Luchó contra el cansancio, decidida a no dejarse vencer por el sueño.
Catherine Roberts leía las notas esparcidas sobre la mesilla que tenía delante y miraba por la ventanilla del avión. Había tenido suerte en conseguir una plaza en el vuelo, la última, le habían dicho. Estaba en la zona de fumadores, pero pudo sobreponerse a ello a pesar de que el pasajero del asiento contiguo estaba decidido a consumir todos los Marlboro posibles hasta que terminara el vuelo. Cath tosió, se abanicó con la mano y volvió a sus notas.
No tenía manera de saber si habían embarcado la vidriera a bordo del avión que Callahan había contratado. Sólo esperaba que todo hubiera salido bien. Si todo sucedía según estaba pensado, llegaría un par de horas antes que ella.
Se frotó los ojos, tratando de luchar contra el cansancio. Cath hubiera deseado dormir, dejar de lado las notas, echarse hacia atrás en su asiento y hundirse en el olvido por un par de horas, pero sabía que no podía, pues con el sueño venían las pesadillas.
Y qué pesadillas.
Aun así, sentía que el agotamiento caía sobre ella como una fuerza tangible, como un parásito que le chupara la voluntad y la conciencia. Apoyó la cabeza y de inmediato sintió que los párpados se hacían más pesados. Cerró los ojos por un momento y experimentó una maravillosa sensación de liberación.
Pero con la misma rapidez volvió a abrirlos bruscamente, pues quería dormir, pero no se atrevía.

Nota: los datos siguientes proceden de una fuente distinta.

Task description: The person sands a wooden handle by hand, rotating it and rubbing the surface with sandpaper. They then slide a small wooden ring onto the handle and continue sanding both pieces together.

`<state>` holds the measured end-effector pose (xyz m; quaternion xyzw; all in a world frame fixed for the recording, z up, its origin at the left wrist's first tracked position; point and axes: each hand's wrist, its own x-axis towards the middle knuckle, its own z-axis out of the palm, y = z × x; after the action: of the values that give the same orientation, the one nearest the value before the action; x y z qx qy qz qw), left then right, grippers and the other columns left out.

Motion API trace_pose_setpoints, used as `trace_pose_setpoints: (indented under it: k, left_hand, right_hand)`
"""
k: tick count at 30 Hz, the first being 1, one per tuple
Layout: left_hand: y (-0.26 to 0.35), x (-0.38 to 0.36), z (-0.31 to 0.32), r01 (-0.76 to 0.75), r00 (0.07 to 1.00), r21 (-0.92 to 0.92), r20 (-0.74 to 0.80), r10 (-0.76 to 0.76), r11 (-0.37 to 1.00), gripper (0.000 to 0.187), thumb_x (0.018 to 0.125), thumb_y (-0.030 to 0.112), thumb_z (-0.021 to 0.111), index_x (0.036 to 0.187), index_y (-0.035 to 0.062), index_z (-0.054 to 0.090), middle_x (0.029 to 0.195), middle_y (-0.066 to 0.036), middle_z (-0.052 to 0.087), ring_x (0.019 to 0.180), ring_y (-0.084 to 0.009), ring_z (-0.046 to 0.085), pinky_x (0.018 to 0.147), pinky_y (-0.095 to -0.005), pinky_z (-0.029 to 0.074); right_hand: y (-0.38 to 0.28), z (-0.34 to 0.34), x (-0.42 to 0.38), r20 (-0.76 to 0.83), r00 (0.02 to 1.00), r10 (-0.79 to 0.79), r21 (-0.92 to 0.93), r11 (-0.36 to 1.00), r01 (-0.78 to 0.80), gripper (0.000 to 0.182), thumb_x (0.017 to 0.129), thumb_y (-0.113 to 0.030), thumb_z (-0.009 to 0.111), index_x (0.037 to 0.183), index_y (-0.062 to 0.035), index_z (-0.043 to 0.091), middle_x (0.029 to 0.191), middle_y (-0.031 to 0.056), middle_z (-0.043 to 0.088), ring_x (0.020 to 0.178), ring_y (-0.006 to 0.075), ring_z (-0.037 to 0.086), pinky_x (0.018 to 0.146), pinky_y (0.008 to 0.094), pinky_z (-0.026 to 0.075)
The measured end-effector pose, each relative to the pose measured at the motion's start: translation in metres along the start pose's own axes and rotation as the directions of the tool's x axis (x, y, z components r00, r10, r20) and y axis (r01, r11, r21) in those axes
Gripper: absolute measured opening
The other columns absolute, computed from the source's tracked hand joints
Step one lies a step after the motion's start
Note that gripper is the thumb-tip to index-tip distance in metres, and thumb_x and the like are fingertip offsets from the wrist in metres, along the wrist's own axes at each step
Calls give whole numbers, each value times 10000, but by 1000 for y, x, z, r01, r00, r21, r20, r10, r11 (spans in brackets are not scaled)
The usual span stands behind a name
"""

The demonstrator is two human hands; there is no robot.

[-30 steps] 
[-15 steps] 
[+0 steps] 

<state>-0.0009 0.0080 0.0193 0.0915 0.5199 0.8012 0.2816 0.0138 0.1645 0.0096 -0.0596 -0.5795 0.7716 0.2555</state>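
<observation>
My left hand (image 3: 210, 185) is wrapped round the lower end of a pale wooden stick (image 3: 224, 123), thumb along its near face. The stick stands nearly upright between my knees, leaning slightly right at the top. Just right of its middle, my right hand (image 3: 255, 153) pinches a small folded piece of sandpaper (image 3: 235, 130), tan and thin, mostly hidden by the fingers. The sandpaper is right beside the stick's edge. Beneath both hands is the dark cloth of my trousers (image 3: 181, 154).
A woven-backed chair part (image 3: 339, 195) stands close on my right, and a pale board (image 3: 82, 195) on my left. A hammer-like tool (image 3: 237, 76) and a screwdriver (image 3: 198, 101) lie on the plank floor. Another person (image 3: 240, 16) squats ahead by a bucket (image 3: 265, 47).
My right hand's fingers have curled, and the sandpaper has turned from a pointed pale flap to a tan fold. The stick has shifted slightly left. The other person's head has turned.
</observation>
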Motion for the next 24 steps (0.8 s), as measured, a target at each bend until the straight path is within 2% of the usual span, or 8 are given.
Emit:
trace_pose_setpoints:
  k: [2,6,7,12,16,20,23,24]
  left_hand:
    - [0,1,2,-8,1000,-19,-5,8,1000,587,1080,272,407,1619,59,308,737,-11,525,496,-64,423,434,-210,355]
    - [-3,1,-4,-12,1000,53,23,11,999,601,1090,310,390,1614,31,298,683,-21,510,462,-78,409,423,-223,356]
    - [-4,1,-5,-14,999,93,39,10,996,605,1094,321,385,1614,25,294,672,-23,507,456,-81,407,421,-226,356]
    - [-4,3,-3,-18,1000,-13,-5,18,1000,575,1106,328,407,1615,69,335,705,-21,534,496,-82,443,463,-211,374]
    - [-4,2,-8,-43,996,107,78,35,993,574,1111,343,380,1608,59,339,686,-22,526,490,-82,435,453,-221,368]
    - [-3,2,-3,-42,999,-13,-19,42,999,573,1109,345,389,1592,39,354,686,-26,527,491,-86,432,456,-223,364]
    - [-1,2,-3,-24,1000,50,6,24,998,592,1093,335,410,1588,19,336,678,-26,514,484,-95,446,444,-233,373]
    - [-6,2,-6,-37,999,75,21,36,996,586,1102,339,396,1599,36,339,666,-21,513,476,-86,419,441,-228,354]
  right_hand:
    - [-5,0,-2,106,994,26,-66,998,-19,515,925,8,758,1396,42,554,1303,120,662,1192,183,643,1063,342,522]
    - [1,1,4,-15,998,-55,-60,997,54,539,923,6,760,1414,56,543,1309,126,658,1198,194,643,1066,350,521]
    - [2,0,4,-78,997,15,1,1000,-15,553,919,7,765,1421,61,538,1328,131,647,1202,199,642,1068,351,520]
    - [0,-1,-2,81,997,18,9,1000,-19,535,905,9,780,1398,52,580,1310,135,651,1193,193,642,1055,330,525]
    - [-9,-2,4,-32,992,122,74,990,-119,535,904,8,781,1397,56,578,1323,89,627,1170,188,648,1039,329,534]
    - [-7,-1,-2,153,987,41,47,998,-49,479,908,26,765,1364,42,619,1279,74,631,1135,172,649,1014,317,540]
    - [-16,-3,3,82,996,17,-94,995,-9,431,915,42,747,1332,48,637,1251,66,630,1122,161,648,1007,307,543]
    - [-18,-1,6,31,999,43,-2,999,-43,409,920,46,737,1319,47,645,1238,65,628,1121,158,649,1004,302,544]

Frente a ella se sentaba un niño, un muchachito arrodillado en su asiento, que la examinaba. Cath lo miró con cansancio y logró esbozar una sonrisa mecánica. El niño miraba con indiferencia, alternadamente a Cath y las notas esparcidas en la mesilla. Cath trató de trabajar, de ignorar la mirada del niño, que ni siquiera pestañeaba.
BARON.
Escribió la palabra en letras mayúsculas y la contempló. Luego levantó brevemente la vista y se percató de que el niño se había cansado de mirarla y se había hundido otra vez en su asiento.
No le cabía duda de que Baron era un familiar al que Gilles de Rais había convocado para transmitirle el secreto de la transformación del metal en oro.
Pero ¿cómo llevar a cabo ese llamamiento?
SACRIFICIUM.
Un sacrificio.
De Rais había matado a más de doscientos niños en su época. ¿Qué mejor ofrenda podía hacer a su deidad particular que las vidas de tantos seres tan jóvenes?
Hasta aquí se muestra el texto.